TASK REQUIREMENTS: Nothing but an exact copy is asked for: the lines in the material below from the one with "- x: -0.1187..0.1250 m" through the one with "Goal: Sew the", pictures excluded.
:: INFORMATION PROVIDED ::
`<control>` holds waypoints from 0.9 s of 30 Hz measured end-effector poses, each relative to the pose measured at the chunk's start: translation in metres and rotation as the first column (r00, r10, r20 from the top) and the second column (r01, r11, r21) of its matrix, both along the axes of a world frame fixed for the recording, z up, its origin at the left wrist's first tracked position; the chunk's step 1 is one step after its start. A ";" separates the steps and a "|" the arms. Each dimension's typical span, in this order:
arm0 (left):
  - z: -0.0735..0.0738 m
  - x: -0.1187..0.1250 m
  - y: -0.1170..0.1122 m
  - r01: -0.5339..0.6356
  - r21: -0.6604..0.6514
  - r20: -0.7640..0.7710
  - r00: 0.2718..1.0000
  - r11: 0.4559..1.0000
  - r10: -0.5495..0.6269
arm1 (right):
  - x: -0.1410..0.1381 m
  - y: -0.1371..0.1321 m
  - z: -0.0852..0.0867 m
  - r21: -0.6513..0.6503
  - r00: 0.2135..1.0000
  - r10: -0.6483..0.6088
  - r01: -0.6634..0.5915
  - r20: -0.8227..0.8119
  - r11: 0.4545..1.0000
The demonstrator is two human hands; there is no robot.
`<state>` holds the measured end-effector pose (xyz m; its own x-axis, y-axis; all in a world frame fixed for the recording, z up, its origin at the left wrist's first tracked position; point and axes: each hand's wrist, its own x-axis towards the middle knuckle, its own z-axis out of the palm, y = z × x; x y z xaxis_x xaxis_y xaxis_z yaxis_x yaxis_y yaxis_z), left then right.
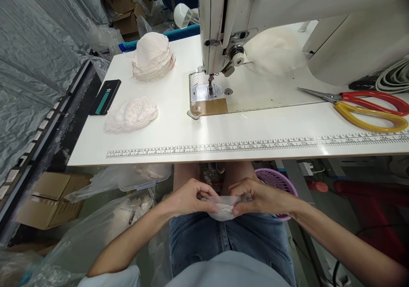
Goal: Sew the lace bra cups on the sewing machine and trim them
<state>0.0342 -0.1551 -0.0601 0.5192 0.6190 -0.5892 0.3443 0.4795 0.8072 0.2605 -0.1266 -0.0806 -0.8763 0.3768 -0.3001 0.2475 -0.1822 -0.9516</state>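
Over my lap, below the table's front edge, my left hand [188,196] and my right hand [255,196] pinch one small pale lace fabric piece [223,209] between them, fingers closed on its two ends. Above, a white sewing machine [243,18] stands on the white table [255,127], its needle and presser foot [211,84] over the metal plate. A stack of lace pieces [152,57] and a flatter pile of lace pieces [131,115] lie at the table's left.
Red and yellow scissors [367,104] lie at the right. A black phone [105,96] rests by the left edge. A printed ruler [255,144] runs along the front. Below are a purple basket [276,180], plastic bags [121,210] and cardboard boxes [51,199].
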 end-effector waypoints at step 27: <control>-0.010 0.013 -0.019 -0.255 0.021 -0.070 0.964 0.967 0.256 | 0.000 -0.015 -0.007 0.123 0.979 -0.163 0.148 0.123 0.981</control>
<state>0.0477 -0.1742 -0.0699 0.2999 0.7326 -0.6110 0.2687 0.5497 0.7910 0.2604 -0.1420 -0.0874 -0.7600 0.5429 -0.3573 0.3495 -0.1220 -0.9289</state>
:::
EXERCISE OUTPUT:
  - x: -0.1187..0.1250 m
  - y: -0.1170..0.1122 m
  - r01: -0.5339..0.6356
  - r21: -0.6604..0.6514
  - r20: -0.7640..0.7710
  - r00: 0.2718..1.0000
  - r11: 0.4559..1.0000
  - r10: -0.5495..0.6269
arm1 (right):
  - x: -0.1410..0.1381 m
  - y: -0.1371..0.1321 m
  - z: -0.0852..0.0867 m
  - r21: -0.6513..0.6503
  - r00: 0.2135..1.0000
  - r10: -0.6483..0.6088
  - r01: -0.6634..0.5915
  - r20: -0.8227..0.8119
  - r11: 0.4545..1.0000
The demonstrator is two human hands; there is no robot.
`<state>` holds the measured end-effector pose (xyz m; its own x-axis, y-axis; all in a world frame fixed for the recording, z up, its origin at the left wrist's first tracked position; point and axes: each hand's wrist, its own x-axis towards the middle knuckle, its own z-axis out of the palm, y = z × x; x y z xaxis_x xaxis_y xaxis_z yaxis_x yaxis_y yaxis_z), left then right.
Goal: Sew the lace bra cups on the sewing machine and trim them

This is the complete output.